> [Exercise aim]
Here is a listing; work out how many of its lines contain the word "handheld", and state only that number.

> [Given records]
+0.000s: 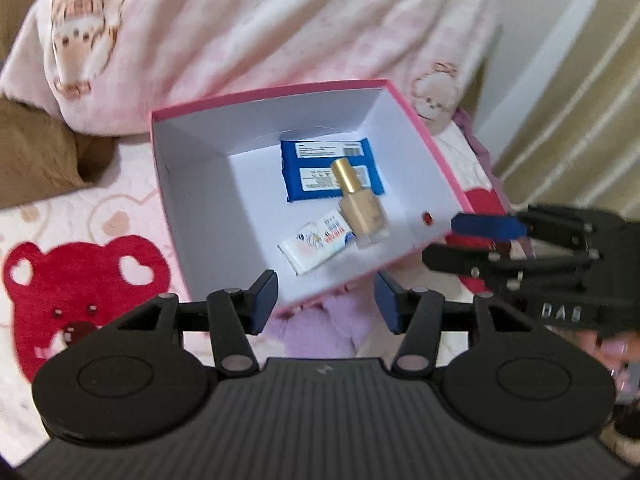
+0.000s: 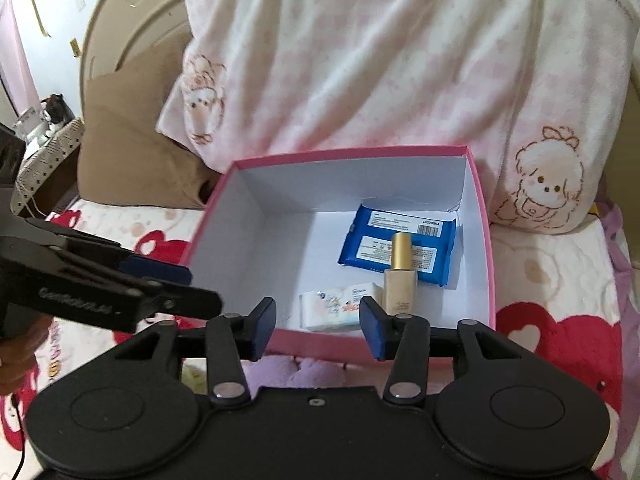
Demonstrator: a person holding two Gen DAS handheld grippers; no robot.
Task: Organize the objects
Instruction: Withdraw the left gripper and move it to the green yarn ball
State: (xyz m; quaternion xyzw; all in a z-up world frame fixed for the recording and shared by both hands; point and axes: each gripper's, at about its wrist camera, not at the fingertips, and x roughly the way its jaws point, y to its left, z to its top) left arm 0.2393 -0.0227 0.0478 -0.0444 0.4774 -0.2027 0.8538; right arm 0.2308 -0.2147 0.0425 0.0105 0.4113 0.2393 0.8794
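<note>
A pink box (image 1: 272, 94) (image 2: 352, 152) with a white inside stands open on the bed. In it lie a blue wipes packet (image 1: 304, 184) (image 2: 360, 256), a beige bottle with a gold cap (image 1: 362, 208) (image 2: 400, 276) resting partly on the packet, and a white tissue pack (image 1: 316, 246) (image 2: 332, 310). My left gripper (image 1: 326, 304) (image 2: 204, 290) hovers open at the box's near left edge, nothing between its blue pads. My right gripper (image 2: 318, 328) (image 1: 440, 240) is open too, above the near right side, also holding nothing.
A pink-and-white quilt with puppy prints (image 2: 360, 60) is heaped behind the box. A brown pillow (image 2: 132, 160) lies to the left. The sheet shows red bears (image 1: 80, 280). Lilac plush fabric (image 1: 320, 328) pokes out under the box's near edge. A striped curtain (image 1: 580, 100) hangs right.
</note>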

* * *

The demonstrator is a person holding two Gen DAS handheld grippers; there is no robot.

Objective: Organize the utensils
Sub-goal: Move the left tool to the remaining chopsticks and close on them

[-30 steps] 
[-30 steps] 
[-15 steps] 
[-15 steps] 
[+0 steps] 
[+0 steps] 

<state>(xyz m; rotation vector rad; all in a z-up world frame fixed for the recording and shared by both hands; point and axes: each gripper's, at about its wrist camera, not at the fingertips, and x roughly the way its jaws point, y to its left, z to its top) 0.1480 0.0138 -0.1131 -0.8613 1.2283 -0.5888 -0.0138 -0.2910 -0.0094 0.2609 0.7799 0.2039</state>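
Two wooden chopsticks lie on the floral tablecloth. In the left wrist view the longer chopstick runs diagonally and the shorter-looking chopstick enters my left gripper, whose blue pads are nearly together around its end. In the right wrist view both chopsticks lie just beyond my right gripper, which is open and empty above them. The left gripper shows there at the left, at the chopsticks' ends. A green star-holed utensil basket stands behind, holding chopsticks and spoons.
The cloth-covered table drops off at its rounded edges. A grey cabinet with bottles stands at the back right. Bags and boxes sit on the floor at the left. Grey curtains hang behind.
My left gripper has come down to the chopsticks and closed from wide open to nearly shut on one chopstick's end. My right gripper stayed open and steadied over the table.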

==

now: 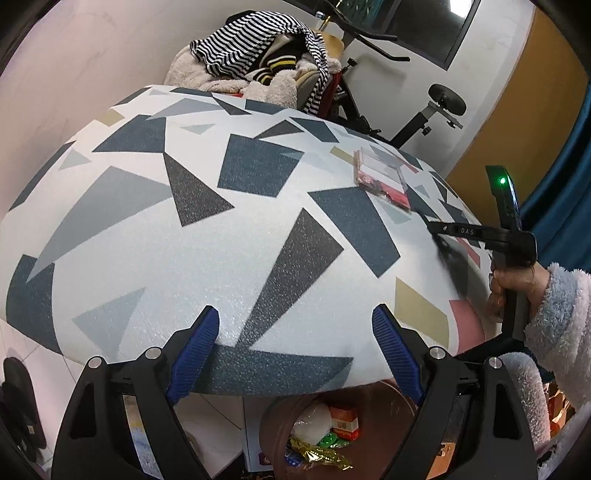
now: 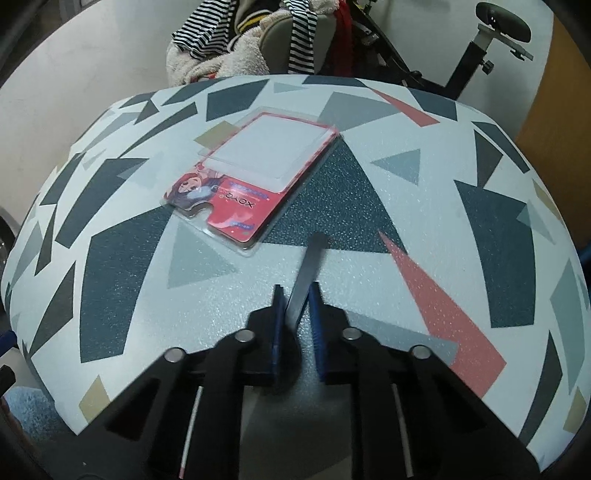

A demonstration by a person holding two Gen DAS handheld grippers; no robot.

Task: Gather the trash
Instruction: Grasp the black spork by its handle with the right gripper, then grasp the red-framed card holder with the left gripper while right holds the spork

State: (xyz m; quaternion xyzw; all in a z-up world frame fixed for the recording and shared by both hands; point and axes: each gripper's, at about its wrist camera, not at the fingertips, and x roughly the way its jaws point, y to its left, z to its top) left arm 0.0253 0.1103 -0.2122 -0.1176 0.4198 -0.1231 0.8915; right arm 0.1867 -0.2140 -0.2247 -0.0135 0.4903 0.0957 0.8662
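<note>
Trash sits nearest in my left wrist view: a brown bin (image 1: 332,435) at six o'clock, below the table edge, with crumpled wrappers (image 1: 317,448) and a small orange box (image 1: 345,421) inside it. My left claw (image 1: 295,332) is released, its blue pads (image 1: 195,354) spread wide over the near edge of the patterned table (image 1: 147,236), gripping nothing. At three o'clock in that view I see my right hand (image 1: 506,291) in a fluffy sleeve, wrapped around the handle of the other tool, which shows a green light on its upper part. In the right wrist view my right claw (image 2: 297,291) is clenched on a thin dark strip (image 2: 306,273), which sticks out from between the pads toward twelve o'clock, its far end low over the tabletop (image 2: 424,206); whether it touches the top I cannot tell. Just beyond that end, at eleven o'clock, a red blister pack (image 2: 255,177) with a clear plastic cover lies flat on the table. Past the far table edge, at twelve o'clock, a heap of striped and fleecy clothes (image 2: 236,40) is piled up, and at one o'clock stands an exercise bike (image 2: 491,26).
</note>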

> [Answer to this exercise]
3